● **WORK INSTRUCTION**
Search the records for lines with the word "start" and copy each match.

● **Records from a collection**

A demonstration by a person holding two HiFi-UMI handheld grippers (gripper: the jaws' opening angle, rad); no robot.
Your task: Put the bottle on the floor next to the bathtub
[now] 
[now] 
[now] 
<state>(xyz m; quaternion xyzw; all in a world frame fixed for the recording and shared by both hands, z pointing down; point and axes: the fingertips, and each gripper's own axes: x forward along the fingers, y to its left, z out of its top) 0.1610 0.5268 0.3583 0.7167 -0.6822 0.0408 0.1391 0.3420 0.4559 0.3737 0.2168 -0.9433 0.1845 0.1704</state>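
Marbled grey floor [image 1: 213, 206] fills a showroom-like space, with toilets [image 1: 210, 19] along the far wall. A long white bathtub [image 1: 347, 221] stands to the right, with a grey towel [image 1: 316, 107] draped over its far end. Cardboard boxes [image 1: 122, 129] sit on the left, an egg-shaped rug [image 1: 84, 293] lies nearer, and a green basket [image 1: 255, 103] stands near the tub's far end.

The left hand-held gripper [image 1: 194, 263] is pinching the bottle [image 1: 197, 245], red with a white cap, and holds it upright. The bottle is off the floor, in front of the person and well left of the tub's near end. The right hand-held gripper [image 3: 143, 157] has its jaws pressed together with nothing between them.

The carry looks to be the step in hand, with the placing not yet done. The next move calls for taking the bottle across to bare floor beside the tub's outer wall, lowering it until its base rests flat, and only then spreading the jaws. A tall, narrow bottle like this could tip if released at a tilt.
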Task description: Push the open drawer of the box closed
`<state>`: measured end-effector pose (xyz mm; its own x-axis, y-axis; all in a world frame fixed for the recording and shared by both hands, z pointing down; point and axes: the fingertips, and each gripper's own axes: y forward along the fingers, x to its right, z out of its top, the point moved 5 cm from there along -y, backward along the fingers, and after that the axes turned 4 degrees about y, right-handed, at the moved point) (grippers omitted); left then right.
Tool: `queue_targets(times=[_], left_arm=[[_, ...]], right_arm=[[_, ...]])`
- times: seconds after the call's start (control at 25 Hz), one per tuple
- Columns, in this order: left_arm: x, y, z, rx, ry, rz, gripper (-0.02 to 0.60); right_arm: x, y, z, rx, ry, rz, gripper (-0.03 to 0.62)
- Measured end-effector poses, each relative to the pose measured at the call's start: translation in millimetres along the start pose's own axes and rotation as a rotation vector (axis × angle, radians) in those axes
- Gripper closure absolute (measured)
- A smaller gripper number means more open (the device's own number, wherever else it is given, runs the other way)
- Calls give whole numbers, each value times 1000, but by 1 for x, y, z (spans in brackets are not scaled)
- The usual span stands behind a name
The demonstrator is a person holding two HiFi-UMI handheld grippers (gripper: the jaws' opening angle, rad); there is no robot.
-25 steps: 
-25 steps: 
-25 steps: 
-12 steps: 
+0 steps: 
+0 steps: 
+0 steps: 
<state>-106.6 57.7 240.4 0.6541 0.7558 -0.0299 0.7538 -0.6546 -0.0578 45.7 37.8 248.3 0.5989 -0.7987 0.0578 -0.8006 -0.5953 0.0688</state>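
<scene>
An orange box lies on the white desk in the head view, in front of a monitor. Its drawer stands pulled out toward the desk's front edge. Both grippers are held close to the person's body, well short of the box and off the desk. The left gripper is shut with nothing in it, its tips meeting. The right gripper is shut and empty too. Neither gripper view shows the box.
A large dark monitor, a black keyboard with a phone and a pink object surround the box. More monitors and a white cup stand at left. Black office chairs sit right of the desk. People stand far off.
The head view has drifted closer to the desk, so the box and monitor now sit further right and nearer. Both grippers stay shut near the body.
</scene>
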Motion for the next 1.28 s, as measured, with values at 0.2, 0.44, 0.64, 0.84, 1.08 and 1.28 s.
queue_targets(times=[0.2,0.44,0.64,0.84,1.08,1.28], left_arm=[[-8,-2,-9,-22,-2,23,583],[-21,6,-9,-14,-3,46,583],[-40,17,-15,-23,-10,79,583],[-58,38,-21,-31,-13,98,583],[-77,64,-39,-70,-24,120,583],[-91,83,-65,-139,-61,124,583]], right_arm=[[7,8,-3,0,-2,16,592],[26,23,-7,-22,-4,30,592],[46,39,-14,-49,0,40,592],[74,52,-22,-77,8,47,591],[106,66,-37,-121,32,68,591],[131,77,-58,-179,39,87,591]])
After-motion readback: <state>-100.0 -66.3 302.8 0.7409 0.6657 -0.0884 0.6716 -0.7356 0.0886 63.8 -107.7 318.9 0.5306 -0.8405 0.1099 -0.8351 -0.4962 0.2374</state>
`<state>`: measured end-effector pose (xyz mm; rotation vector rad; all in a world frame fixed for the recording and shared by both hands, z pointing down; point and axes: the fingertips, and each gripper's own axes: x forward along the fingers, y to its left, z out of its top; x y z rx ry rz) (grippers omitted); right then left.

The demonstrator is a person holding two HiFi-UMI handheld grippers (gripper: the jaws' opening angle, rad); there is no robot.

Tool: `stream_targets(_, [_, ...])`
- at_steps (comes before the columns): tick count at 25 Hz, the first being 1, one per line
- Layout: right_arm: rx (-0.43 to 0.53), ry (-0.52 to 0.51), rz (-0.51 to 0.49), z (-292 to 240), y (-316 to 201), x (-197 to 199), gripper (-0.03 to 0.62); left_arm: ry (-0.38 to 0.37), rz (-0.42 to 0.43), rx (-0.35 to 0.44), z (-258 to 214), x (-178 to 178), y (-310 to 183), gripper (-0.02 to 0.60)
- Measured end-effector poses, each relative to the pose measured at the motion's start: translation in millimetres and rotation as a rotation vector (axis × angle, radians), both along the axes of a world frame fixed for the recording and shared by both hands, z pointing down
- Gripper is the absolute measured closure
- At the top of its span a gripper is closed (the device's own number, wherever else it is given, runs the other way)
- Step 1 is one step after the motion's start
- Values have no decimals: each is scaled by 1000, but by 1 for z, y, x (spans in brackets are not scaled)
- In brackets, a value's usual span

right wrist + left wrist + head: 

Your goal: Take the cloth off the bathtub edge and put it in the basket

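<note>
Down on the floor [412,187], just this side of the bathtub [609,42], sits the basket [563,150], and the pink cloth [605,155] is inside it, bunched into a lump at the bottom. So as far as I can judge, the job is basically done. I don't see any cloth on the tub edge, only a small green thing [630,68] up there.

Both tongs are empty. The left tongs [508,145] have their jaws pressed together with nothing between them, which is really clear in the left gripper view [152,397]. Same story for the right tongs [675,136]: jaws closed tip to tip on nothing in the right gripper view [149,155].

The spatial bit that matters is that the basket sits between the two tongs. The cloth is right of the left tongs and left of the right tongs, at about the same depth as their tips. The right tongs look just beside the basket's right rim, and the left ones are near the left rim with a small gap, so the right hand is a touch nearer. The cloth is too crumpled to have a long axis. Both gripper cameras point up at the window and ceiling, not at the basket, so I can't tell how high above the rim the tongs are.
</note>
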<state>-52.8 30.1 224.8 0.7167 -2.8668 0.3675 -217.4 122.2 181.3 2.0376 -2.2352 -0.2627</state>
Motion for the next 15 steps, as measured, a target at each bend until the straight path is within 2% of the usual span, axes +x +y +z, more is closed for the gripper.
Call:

● **ANSWER TO THE PROBLEM**
- times: seconds after the call's start (control at 25 Hz), one per tuple
- Measured end-effector poses, each relative to the pose measured at the call's start: translation in millimetres along the start pose's own axes and rotation as a rotation vector (axis × angle, radians) in those axes
- Measured end-effector poses, each relative to the pose measured at the motion's start: translation in millimetres and rotation as a rotation vector (axis × angle, radians), both along the axes of a world frame fixed for the recording and shared by both hands, z pointing down
- Step 1 is one step after the motion's start

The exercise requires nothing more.